KS1, CIM-Vriddhi (CSIR-CIMAP), CIM-Khusnolika
Chrysopogon zizanioides (Vetiver or Khus), a perennial, aromatic plant growing across India in variable agro climatic conditions, is being used as a source of aroma in India since time immemorial. Roots of vetiver are the source of world famous “Khus oil” which has considerable value in essential oil industry. The total world production of khus oil is estimated to be 250-300 tonnes per year. In India, about 20-25 tonnes of oil is produced annually, which is much below the indigenous demand levels of the oil for perfume, essence, attar and soap industries. Khus can tolerate upto 9.5 pH, drought, submergence for 15 days, and is also highly tolerant to soil sodicity as compared to other agricultural crops. The crop yields around 15-25 kgs of essential oil from one hectare (depending on soil conditions) with a net annual income of around Rs.1.5 - 2 lakhs/ha.

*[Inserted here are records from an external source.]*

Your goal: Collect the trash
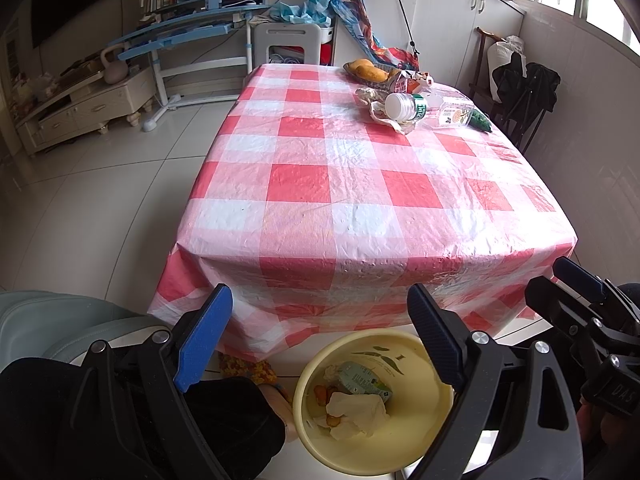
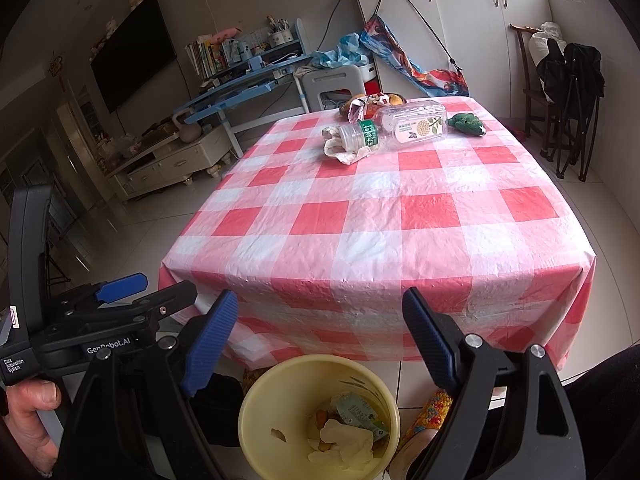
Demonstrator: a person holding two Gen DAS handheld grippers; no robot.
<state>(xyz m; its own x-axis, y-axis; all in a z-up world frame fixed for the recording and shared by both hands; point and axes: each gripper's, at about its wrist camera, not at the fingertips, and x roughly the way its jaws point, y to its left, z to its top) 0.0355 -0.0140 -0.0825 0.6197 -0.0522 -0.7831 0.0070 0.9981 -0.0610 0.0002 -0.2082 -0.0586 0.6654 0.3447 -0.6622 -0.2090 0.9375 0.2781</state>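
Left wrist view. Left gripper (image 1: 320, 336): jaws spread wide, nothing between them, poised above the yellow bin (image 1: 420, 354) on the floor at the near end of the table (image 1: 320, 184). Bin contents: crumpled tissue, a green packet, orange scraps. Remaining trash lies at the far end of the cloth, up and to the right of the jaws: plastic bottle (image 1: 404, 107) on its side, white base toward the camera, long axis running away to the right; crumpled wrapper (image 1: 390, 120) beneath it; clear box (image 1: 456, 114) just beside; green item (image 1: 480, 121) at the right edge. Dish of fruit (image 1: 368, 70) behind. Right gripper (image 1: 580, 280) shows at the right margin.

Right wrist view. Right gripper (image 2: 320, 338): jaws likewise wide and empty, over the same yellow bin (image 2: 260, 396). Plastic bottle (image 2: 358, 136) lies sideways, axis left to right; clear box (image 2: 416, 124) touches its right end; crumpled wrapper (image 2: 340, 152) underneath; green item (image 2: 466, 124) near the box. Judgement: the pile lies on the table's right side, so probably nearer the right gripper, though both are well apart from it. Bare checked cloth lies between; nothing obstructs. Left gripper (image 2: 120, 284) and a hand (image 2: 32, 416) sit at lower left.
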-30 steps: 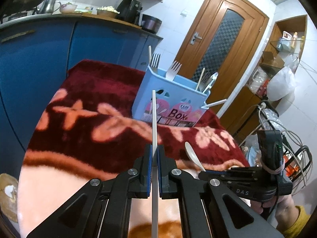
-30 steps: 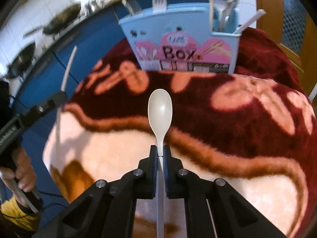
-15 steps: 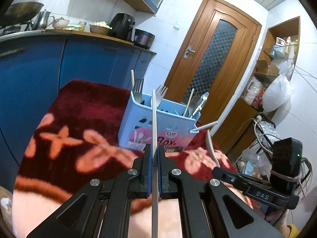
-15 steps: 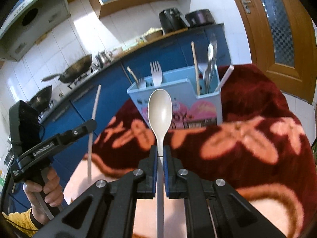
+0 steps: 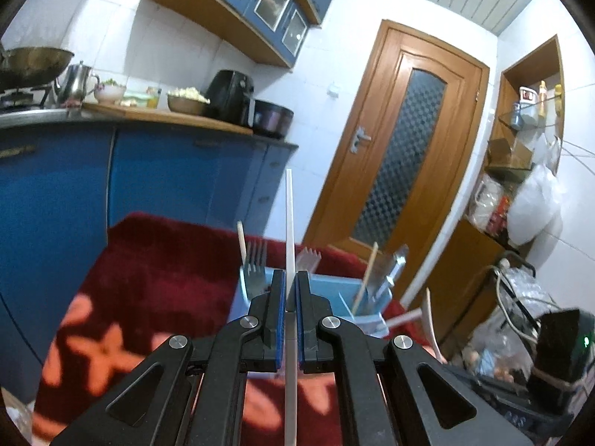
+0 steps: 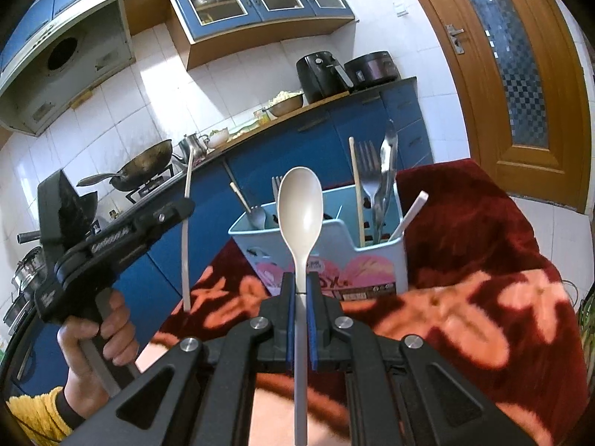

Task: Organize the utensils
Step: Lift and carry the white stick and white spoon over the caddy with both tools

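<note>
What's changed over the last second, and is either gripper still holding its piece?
Both grippers have risen and tipped up: the blanket has dropped low in both views, and cabinets and door now fill them. The blue box sits lower in frame. Nothing was let go: the left gripper stays shut on the white stick, the right gripper on the spoon. The box's utensils look unchanged.

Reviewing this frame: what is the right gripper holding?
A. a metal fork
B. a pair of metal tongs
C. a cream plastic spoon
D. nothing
C. In the right wrist view the right gripper is shut on the handle of the cream spoon, bowl pointing up in front of the light blue utensil box; the fork and tongs stand inside that box.
</note>
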### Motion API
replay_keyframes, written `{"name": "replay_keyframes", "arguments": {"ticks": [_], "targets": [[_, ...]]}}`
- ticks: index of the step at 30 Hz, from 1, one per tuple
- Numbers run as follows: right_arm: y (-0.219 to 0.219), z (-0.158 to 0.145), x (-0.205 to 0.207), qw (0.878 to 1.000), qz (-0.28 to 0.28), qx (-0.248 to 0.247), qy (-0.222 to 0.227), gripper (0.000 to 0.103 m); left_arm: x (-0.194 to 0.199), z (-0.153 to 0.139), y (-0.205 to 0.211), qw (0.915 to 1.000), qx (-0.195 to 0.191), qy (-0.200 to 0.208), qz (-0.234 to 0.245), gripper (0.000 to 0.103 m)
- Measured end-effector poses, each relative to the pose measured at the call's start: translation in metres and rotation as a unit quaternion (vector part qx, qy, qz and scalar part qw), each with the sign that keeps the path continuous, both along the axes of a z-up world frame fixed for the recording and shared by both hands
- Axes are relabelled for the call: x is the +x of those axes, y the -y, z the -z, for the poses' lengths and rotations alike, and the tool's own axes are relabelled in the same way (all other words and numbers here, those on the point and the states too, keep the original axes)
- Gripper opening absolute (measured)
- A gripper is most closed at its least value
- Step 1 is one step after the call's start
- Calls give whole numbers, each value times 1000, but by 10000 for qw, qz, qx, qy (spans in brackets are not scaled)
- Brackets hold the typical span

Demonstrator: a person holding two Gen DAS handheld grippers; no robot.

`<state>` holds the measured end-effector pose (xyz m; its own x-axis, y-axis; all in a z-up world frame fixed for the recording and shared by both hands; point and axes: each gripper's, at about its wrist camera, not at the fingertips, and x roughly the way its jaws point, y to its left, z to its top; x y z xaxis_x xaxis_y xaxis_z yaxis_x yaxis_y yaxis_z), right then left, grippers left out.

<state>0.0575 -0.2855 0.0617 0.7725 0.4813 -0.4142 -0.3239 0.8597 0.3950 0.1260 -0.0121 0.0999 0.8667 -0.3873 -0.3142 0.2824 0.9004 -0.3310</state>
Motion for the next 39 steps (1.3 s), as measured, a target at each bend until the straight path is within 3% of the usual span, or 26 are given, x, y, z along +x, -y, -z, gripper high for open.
{"name": "replay_keyframes", "arguments": {"ticks": [14,22,31,39], "targets": [[9,-6,19,9992,175,117,325,7,47,-24,15,9969,-184,649,-398,5],[16,-15,36,9971,412,100,639,7,63,-6,36,9934,108,965,-615,5],[12,-22,77,9894,820,65,1197,7,72,19,47,9919,271,1002,-732,5],[-13,-14,101,9803,884,-475,1699,7,77,29,48,9921,311,954,-750,5]]}}
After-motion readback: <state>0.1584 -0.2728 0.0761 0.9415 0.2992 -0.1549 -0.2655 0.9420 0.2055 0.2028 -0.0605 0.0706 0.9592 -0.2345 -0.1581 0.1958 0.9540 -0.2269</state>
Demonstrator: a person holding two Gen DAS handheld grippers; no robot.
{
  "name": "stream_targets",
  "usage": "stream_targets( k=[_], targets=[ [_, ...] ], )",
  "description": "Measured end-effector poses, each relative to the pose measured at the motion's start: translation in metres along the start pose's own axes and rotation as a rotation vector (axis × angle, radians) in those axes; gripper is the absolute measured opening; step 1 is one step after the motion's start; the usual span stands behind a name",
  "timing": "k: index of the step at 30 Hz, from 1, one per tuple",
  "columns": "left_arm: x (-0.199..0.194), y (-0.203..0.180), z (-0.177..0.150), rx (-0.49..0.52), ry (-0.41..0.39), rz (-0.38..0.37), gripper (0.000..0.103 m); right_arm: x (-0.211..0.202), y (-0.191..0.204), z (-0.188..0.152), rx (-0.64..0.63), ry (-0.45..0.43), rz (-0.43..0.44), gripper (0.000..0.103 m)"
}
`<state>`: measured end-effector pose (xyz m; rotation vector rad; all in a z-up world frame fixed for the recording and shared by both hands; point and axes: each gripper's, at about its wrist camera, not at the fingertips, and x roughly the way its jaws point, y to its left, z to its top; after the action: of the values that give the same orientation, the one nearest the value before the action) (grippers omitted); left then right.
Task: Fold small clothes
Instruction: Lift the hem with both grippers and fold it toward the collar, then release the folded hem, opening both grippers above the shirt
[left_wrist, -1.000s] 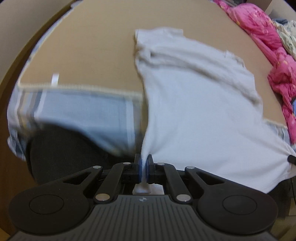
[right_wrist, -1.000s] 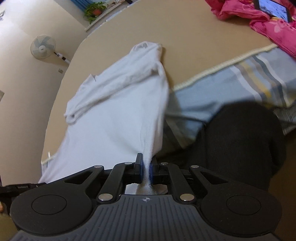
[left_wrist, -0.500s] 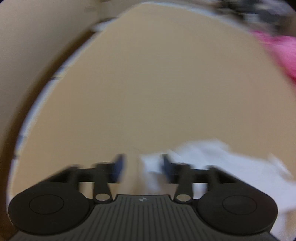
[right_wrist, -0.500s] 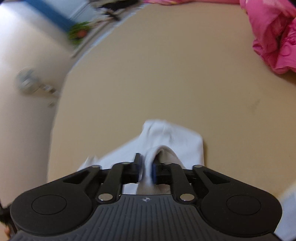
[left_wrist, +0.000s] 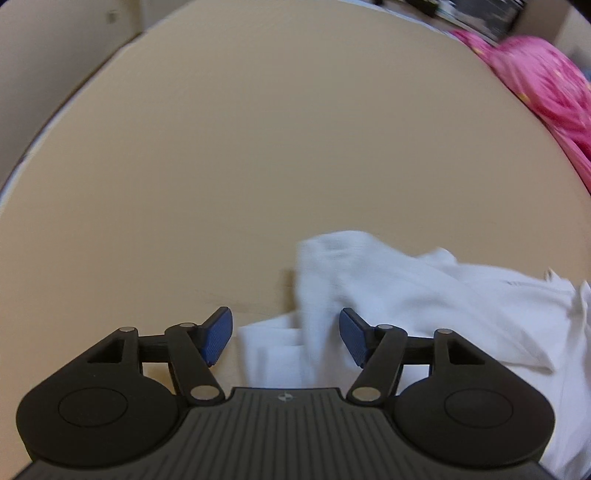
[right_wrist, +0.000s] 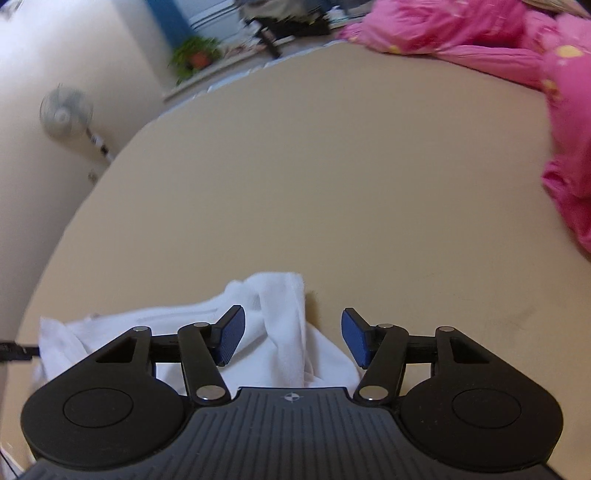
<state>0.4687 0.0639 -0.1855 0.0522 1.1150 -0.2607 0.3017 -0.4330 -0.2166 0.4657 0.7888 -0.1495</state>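
Note:
A small white garment (left_wrist: 424, 295) lies crumpled on the tan surface (left_wrist: 258, 147). In the left wrist view it spreads from between the jaws out to the right. My left gripper (left_wrist: 285, 338) hangs over its near corner, jaws still opening; a fold of white cloth rises between the blue pads (left_wrist: 218, 336) without being pressed. In the right wrist view the same white garment (right_wrist: 280, 325) lies under my right gripper (right_wrist: 293, 338) and trails off to the left. Those jaws are opening too, with a cloth ridge loose between them.
A heap of pink bedding (right_wrist: 517, 51) lies along the far right of the tan surface (right_wrist: 332, 166), and shows as pink bedding (left_wrist: 546, 85) in the left wrist view. Off the far left edge stand a fan (right_wrist: 66, 110) and a potted plant (right_wrist: 195, 55).
Both grippers, shut on the garment's corners a second ago, carried them forward over the cloth and opened. The white cloth now rests loose on the surface, bunched over itself.

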Motion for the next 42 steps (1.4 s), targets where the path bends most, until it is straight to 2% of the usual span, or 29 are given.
stream_targets(
  k=[2, 3, 4, 5, 6, 8, 11, 14, 17, 18, 20, 21, 22, 23, 25, 29, 30, 32, 35, 37, 39, 41, 42],
  targets=[
    [0.009, -0.015, 0.003, 0.041, 0.015, 0.005, 0.070, 0.011, 0.006, -0.004, -0.032, 0.019, -0.010, 0.059],
    [0.012, -0.021, 0.005, 0.055, 0.020, 0.010, 0.064, 0.016, 0.009, -0.003, -0.044, 0.031, -0.016, 0.056],
    [0.013, -0.026, 0.008, 0.066, 0.010, 0.019, 0.040, 0.021, 0.010, -0.002, -0.048, 0.045, -0.008, 0.022],
    [0.013, -0.029, 0.010, 0.071, 0.004, 0.021, 0.019, 0.022, 0.011, 0.000, -0.030, 0.057, -0.002, 0.005],
    [0.011, -0.030, 0.013, 0.055, 0.008, 0.021, 0.004, 0.019, 0.010, 0.002, 0.003, 0.042, 0.001, 0.005],
    [-0.002, -0.025, 0.017, 0.015, -0.037, 0.002, 0.004, 0.001, 0.009, 0.007, 0.063, -0.017, 0.055, 0.004],
    [-0.014, -0.006, 0.020, -0.092, -0.080, -0.031, 0.004, -0.012, -0.006, 0.015, 0.218, -0.042, 0.075, 0.004],
    [0.003, 0.011, 0.020, -0.188, -0.011, -0.013, 0.004, 0.008, -0.021, 0.018, 0.354, 0.006, -0.012, 0.004],
    [0.017, 0.006, 0.022, -0.196, 0.039, 0.017, 0.007, 0.034, -0.018, 0.015, 0.356, 0.084, -0.083, 0.004],
    [0.017, 0.001, 0.024, -0.186, 0.038, 0.030, 0.011, 0.037, -0.016, 0.014, 0.352, 0.092, -0.092, 0.004],
    [0.013, -0.005, 0.026, -0.159, 0.021, 0.051, 0.026, 0.036, -0.011, 0.013, 0.331, 0.088, -0.089, 0.008],
    [0.010, -0.006, 0.027, -0.146, 0.008, 0.069, 0.047, 0.032, -0.010, 0.013, 0.327, 0.079, -0.082, 0.008],
    [0.004, -0.008, 0.024, -0.144, -0.004, 0.085, 0.063, 0.026, -0.012, 0.014, 0.332, 0.067, -0.079, 0.013],
    [-0.004, -0.005, 0.022, -0.148, -0.025, 0.088, 0.066, 0.011, -0.014, 0.012, 0.344, 0.041, -0.073, 0.030],
    [-0.023, 0.013, 0.013, -0.149, -0.052, 0.078, 0.067, -0.018, -0.014, 0.008, 0.336, -0.030, -0.064, 0.050],
    [-0.068, 0.016, -0.030, -0.089, -0.091, 0.032, 0.070, -0.073, -0.002, -0.021, 0.174, -0.089, -0.009, 0.050],
    [-0.075, 0.014, -0.046, -0.073, -0.090, 0.019, 0.073, -0.086, 0.001, -0.033, 0.138, -0.084, -0.009, 0.050],
    [-0.091, 0.010, -0.086, -0.051, -0.076, -0.009, 0.074, -0.107, 0.005, -0.061, 0.086, -0.061, -0.011, 0.050],
    [-0.089, -0.006, -0.132, 0.002, -0.021, -0.036, 0.074, -0.134, 0.007, -0.104, 0.060, -0.029, -0.026, 0.050],
    [-0.081, -0.020, -0.159, 0.046, 0.013, -0.025, 0.074, -0.138, 0.007, -0.122, 0.055, -0.005, -0.032, 0.050],
    [-0.071, -0.028, -0.169, 0.090, 0.021, -0.028, 0.074, -0.135, 0.012, -0.130, 0.035, 0.018, -0.039, 0.050],
    [-0.065, -0.033, -0.178, 0.108, 0.022, 0.007, 0.068, -0.130, 0.015, -0.136, 0.022, 0.023, -0.051, 0.049],
    [-0.062, -0.034, -0.179, 0.108, 0.028, 0.009, 0.051, -0.128, 0.014, -0.136, 0.029, 0.024, -0.060, 0.049]
  ],
)
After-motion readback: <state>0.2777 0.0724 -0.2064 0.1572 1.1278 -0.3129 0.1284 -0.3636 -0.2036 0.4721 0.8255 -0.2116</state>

Vetiver can be planted in all types of climates except temperate. The crop prefers tropical and subtropical climate for its proper growth, development and essential oil yield. It grows luxuriantly in places with annual rainfall of about 100-200 cm and temperatures around 30°-40° C with moderately humid climate. In low rainfall areas, it can be grown as an irrigated crop. Vetiver is able to survive in extreme climatic conditions including prolonged drought, flood and temperatures of -3°C to 56°C.
Although the plant grows in all kinds of soils, a rich well-drained sandy loam is considered best. It can be planted in upto 9.5 pH soil and water logging conditions. It may be planted in rainfed conditions as well. Red lateritic soils with good organic matter are considered ideal as the roots produced in such soils are thick and contain more essential oil but heavier clay soils should be avoided. It can grow in soils with high acidity, salinity and alkalinity. Vetiver tolerates very high levels of aluminium, manganese and a range of heavy metals in the soil.
Vetiver slips are taken from mature plants of 6-12 months age and usually 25-30 slips can be obtained from a healthy clump of one year.
Generally, Vetiver is transplanted in July-August with a spacing of 60x30 cm. For higher income generation, farmers can plant wheat in October-November and mints during February. They need to be well watered for the first few weeks until they are established.
Gaps must be filled within one month.
Fertilise with sufficient amount of organic fertiliser at the time of planting. FYM 10-15 t/ha and 80-100 kg Nitrogen, 50-60 kg phosphorus and 40-50 kg potash are desirable for 1 hectare. Nitrogen may be applied at four intervals of 30, 60, 90 and 120 days of planting.
Just after transplanting, irrigation is desirable and subsequent irrigations should be done once in a month as per availability of water.
The crop should be weed-free for at least 2-3 initial months which are critical for its growth.
No serious disease or pests have been reported so far.
Digging of the roots is generally carried out after 10-12 months during winters.
The roots should be washed and dried for at least 2-3 days. The roots are distilled for 24-30 hours in the modified field distillation units.
One hectare of crop yield 20-25 quintal of roots from which 20-25 kg oil will be obtained.
Cost of cultivation : Rs. 1,50,000/ha
Gross return : Rs. 4,00,000/ha
Net profit : Rs. 2,50,000/ha
Under rainfed conditions, planting should be done at a spacing of 40X30 cm and fertiliser should be reduced to 50% and should be applied during rainy season only.
After one year of plantation, each clump yields about 25 to 30 slips.